- _TASK TO CARRY OUT_:
Copy exactly, please, the lines of the data from its start through the line containing "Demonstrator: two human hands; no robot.".
━━━━
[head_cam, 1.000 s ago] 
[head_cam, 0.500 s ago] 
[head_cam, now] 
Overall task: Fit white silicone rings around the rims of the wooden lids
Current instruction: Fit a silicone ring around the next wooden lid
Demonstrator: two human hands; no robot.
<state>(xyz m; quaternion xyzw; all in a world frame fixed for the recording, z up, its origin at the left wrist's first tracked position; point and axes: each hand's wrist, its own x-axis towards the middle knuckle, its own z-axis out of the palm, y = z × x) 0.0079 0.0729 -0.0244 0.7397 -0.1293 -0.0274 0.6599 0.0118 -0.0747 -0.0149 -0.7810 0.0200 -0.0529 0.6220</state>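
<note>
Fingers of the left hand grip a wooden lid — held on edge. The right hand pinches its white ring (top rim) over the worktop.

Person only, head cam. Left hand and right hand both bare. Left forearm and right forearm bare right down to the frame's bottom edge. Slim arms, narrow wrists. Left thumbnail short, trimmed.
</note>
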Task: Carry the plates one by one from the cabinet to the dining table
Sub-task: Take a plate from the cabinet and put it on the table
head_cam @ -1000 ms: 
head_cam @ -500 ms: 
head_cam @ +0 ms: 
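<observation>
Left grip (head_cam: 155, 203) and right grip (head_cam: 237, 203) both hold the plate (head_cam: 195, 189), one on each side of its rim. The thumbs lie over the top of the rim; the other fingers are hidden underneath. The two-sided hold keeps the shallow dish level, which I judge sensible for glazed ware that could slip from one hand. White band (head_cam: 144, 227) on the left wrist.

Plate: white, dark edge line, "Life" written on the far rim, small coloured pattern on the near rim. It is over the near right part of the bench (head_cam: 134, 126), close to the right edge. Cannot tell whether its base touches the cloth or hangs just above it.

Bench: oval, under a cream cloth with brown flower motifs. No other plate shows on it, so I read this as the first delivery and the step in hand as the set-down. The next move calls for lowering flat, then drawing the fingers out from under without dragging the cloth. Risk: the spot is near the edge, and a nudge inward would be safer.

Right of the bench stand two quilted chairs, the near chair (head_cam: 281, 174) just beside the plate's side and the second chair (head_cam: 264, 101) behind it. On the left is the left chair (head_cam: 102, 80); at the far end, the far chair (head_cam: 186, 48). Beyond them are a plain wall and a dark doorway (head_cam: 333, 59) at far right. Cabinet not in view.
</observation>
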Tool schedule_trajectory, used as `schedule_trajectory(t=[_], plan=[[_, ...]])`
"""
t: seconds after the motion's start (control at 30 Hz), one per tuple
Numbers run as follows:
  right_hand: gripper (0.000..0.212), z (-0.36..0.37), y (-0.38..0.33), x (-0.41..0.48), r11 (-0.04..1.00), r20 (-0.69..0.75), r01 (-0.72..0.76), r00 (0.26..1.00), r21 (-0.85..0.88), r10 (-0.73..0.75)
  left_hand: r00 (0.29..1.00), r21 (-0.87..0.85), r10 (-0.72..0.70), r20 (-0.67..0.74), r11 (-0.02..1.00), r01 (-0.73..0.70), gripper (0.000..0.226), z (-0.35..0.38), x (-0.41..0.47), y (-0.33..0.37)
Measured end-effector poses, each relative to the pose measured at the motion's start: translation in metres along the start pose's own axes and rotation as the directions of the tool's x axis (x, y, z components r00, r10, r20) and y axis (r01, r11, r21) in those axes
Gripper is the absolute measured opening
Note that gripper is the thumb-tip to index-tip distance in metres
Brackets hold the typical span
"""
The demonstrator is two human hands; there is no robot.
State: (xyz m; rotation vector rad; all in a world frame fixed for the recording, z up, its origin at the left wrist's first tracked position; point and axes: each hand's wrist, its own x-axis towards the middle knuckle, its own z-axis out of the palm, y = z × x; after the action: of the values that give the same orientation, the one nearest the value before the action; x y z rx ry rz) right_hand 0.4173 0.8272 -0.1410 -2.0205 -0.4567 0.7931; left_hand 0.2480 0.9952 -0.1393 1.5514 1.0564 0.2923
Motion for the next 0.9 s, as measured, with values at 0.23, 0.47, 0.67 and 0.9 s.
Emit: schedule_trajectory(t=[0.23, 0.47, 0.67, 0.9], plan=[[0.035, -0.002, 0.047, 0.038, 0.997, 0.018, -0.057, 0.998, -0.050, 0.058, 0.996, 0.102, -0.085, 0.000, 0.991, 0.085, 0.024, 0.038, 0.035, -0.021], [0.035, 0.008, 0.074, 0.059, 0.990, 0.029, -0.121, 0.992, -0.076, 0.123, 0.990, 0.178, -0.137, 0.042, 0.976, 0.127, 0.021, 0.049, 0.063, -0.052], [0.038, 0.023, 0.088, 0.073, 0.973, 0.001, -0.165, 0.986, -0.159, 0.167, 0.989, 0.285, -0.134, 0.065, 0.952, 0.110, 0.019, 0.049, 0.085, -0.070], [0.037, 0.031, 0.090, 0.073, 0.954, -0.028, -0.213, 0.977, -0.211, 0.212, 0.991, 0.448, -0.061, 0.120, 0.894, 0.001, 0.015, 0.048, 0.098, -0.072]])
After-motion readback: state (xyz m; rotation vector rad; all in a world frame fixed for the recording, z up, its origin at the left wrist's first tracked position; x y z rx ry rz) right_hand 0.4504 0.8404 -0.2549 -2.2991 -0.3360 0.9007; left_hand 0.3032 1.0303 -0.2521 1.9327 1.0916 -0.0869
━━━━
- _COMPLETED TASK_:
[head_cam, 1.000 s ago] 
[head_cam, 0.500 s ago] 
[head_cam, now] 
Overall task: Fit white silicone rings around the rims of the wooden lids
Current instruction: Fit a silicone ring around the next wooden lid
Demonstrator: two human hands; no robot.

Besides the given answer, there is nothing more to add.